Free Australia-wide shipping on all orders over $60
Flashback:Parties For The People By The People tells the story of the infamous Blackburn Acid House ‘parties’, the vital part this moment of counter-cultural history has played in the social, economic and cultural lives of the area itself, and more broadly, of the country as a whole. Taking in the post-industrial landscape of the area, the impact of years of regressive politics, both local and national, the confluence of football hooligans, casuals, gang violence, and eventually, the dispersal of all that into the culture of the parties and the emergent ecstasy boom, this is a complicated rendering of both time and place, told through multiple, diverse voices, and through a combination of reportage, fiction, poetry and oral history.
This set is made up of three pamphlets and a fold-out.
PAMPHLET 1 Spit, Sawdust And Spirit: The Ingenious Players In Blackburn's Acid House Parties by Alex Zawadzki Spit, Sawdust and Spirit works as a playbill of imagined characters, buried deep into the underbelly of Blackburn, and beyond illegal parties. From the ideologists who envisioned a utopian future catalysed by the raves; to the belt and braces lads who kicked in the doors to the hollow mills. Amalgamated from real-life accounts of 45 individuals interviewed for Flashback—an oral history archive for a modern age.
Lines Written A Few Miles Outside Blackburn, On Revisiting The Site Of The Sett End Pub, April 10, 2021 by Anna Wood Anna Wood’s Lines Written A Few Miles Outside Blackburn, On Revisiting The Site Of The Sett End Pub, April 10, 2021 is both tribute to the Romantic tradition and William Wordsworth and an exultant ode to the culture, social power and transcendence of the night life. Wood’s work is uniquely capable of communicating the complex amalgamation of sensuality, imagination and memory that imbue the experience of those ecstatic nights out, and this new poem is a wonderful addition to her singular canon.
PAMPHLET 2 Thesis Flashback by Balraj Singh Thesis Flashback re-examines an academic dissertation written by Balraj Singh. Singh—a Sikh Blackburner known locally as Bob—found himself navigating the fringes of gangs, housing estate boundaries, illegal parties, subcultures and street violence through the acid house era.
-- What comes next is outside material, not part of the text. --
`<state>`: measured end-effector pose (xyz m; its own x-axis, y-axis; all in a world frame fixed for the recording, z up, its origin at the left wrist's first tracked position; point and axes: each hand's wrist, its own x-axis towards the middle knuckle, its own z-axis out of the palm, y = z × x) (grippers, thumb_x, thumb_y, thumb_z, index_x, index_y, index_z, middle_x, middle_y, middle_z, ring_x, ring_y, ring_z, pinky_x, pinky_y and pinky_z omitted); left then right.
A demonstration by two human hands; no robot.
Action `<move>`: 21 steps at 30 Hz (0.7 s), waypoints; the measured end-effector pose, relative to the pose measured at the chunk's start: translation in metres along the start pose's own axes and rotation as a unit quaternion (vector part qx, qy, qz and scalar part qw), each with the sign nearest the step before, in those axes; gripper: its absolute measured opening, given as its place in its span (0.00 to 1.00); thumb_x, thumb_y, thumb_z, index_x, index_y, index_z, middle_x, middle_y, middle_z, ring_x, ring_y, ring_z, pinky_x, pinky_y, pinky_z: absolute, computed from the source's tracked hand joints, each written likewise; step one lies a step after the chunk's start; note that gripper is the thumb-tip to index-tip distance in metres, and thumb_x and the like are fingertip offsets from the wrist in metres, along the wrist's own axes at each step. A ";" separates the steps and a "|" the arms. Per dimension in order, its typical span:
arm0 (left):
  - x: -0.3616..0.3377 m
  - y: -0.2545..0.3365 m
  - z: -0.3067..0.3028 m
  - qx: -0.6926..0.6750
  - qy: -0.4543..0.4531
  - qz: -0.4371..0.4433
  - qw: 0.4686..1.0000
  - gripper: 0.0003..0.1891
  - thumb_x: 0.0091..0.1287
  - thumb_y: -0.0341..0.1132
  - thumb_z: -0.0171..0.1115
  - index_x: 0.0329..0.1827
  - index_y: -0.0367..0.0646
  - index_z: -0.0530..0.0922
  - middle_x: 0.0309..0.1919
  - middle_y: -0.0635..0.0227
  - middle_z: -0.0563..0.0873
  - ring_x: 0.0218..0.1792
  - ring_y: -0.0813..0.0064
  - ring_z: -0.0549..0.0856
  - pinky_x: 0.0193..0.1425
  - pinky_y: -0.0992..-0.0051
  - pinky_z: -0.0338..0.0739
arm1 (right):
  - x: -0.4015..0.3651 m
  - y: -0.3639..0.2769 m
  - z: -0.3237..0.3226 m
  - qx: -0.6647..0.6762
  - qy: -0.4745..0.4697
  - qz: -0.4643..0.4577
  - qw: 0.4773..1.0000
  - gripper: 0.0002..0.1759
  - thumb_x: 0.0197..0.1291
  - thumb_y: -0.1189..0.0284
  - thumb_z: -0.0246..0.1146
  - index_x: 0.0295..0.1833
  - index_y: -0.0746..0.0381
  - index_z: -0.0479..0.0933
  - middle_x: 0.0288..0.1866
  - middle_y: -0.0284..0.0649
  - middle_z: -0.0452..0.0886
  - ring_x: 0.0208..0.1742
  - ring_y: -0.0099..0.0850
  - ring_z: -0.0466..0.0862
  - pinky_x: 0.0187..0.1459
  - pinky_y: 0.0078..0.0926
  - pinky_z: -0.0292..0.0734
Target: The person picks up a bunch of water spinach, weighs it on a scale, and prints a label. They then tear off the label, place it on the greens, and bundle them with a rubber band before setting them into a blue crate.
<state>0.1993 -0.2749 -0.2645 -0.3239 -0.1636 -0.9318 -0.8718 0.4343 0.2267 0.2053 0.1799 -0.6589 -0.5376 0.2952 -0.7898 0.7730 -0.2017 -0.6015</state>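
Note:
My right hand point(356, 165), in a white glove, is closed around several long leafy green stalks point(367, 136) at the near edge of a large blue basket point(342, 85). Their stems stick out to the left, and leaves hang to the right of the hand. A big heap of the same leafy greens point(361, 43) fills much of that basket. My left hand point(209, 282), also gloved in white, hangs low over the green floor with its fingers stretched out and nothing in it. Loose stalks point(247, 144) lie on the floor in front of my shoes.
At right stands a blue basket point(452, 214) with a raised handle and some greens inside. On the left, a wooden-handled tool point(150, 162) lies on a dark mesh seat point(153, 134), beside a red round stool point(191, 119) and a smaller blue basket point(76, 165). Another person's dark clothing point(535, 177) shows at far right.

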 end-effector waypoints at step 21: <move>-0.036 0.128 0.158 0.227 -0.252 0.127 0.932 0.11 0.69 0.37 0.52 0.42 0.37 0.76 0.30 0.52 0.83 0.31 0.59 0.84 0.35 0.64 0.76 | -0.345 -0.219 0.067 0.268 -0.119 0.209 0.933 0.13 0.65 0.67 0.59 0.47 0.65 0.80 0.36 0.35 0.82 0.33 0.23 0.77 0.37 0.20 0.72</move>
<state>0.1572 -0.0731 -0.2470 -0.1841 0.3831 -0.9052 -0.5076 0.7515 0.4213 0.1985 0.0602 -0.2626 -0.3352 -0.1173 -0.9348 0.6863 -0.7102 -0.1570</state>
He explored the contributing factors in the evolution of the warehouse parties in a university dissertation completed in 2003. Here in conversation with Jamie Holman, he dissects selected passages of the original text, now a part of the Flashback archive— reflecting back 30 years on from the parties and 20 years on from his original writing.
High On Hope: Politics And The Parties by Fergal Kinney In High On Hope: Politics And The Parties, Fergal Kinney provides us with a political overview of both the impetus behind the Blackburn parties, as well as the broader context into which they can be read. In highly readable, always compelling prose, and using the oral histories of people at the very epicentre of things as they unfolded, Kinney’s essay is that most valuable of rarities - a text as intelligent and illuminating as it is entertaining.
PAMPHLET 3 Howling Roughs by Jamie Holman Howling Roughs is a literary collage, a constructed narrative created from interviews with leading participants in the arc of football hooliganism, international shoplifting and the Blackburn Parties. Jamie Holman blends these recordings with his own voice and propositions of the industrial revolution and the mills of Blackburn as a principal signifier in the manifestation of culture. He locates the lesser-known journey of textiles in working-class creative culture and identity politics through its place in the formation of the football league, mill poetry, art, acid house and the ‘Spezial’ range of adidas clothing and trainers that memorialise individuals, locations and events in Lancashire.
A Place Called Bliss by Adelle Stripe A Place Called Bliss tells the story of two friends and their doomed attempt to escape their own quotidian drudge and try for the ecstatic promise of the parties in the neighbouring county of Lancashire that had started to become legendary. It is a shadow story of those Blackburn parties—a story of frustrated desire and frustrated aspiration, where the small miracles of love and hedonistic transcendence appear all but impossible.
FOLD-OUT Blackburn Love: A Blueprint by Dorothy A brief history of the Blackburn parties set to the imagined footprint of Ewood Mill. The content on this blueprint has been largely sourced from the archive of the Acid House Flashback website—an oral history project created to capture people's memories of the Blackburn parties. As with all oral history projects, contributor’s memories can be hazy. Specific details such as dates are correct to the best of our knowledge.